A côté de ces deux unités industrielles modernes, il existe à travers le pays, des mini laiteries plus ou moins fonctionnelles, traitant globalement une quantité de lait local limitée à cause de leur faible capacité. Depuis quelques années, l’entreprise agroalimentaire KIRENE expérimente l’utilisation du lait local dans la fabrication du Grand lait Candia. C’est une belle initiative à encourager.

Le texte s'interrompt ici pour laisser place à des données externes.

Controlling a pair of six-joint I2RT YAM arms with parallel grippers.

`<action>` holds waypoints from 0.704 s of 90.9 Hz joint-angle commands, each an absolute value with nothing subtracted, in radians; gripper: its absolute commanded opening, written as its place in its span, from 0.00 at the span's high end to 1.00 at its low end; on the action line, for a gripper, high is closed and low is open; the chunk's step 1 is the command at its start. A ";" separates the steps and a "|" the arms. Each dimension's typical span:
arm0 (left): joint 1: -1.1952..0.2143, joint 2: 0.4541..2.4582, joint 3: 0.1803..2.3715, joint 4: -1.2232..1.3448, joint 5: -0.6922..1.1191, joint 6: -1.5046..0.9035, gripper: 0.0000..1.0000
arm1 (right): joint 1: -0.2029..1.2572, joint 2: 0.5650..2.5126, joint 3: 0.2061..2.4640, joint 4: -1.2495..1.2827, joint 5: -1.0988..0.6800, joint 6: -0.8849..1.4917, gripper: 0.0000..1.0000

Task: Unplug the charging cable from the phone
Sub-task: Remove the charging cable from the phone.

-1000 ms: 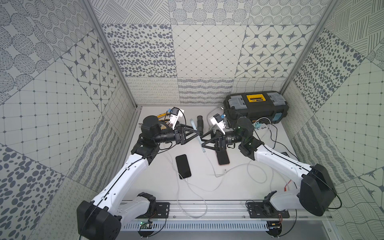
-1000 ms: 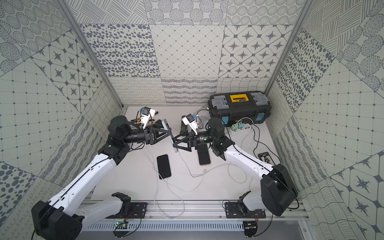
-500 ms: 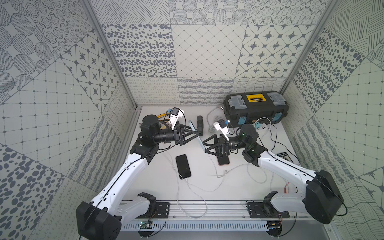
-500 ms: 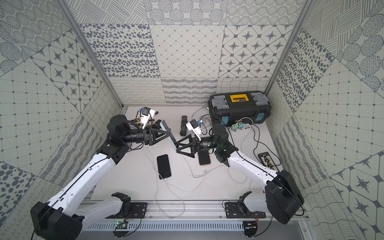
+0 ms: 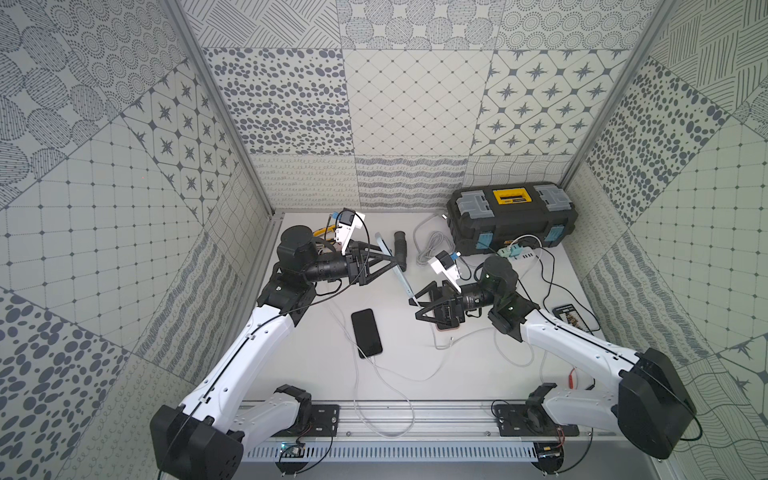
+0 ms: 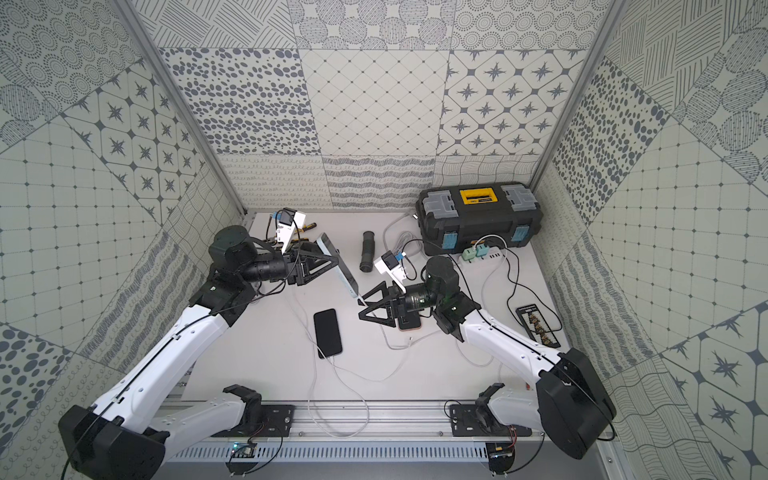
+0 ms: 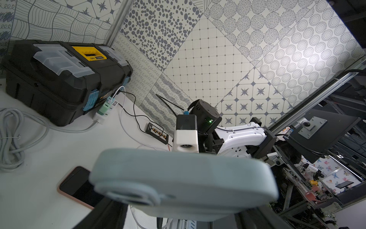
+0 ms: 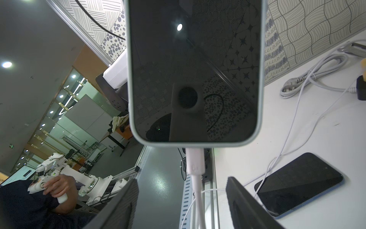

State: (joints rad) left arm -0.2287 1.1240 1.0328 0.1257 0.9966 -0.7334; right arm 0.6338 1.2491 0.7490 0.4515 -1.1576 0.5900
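L gripper (image 5: 390,262) clamped on raised phone (image 5: 402,278), mid-table. R gripper (image 8: 182,178) has slid toward 6 o'clock, jaws apart astride plug (image 8: 195,160), still seated. Pull looks imminent.

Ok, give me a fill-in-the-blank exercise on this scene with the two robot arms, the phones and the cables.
1. The white charging cable is plugged into the ____ edge of the pale-green-cased phone.
2. The left hand holds that phone in the air, while the right hand has its jaws ____ on either side of the plug.
3. The black toolbox has a ____ handle.
4. The black phone lying flat on the table has a ____ cable plugged in.

Missing words: bottom; open; yellow; white
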 commanded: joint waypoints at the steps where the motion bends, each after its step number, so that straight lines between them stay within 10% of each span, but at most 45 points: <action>1: -0.223 1.125 1.057 0.211 1.005 -0.728 1.00 | 0.637 1.237 0.729 0.463 -1.170 0.563 0.33; 64: -0.222 1.124 1.069 0.192 1.019 -0.727 1.00 | 0.636 1.237 0.716 0.443 -1.168 0.525 0.93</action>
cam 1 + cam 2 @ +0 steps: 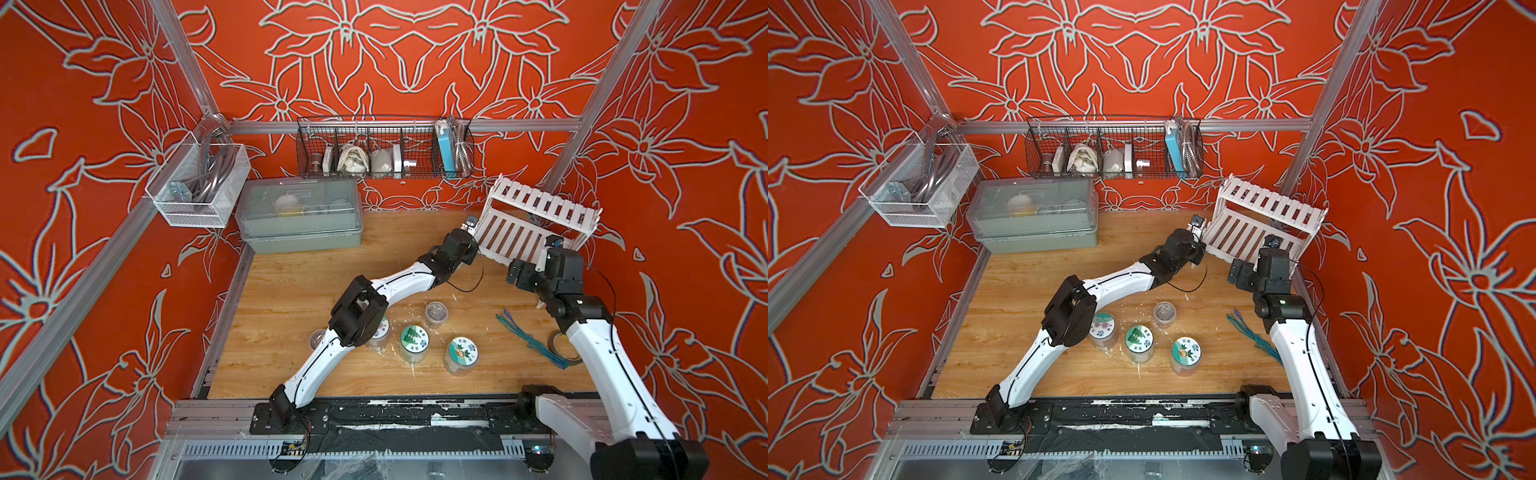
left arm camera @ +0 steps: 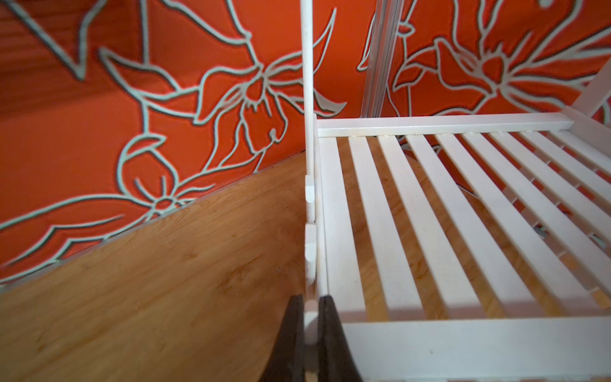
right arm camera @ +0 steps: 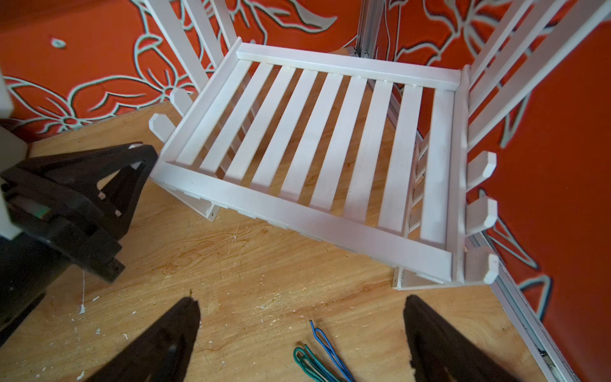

L’industrie laitière sénégalaise est certes dynamique mais elle n’utilise que très peu le lait local. Elle importe pour plusieurs dizaines de milliards de FCA de la poudre de lait pour la redistribuer aux consommateurs après ensachage. C’est avec la poudre importée que les laiteries reconstituent du lait liquide pour la fabrication de divers produits fermentés.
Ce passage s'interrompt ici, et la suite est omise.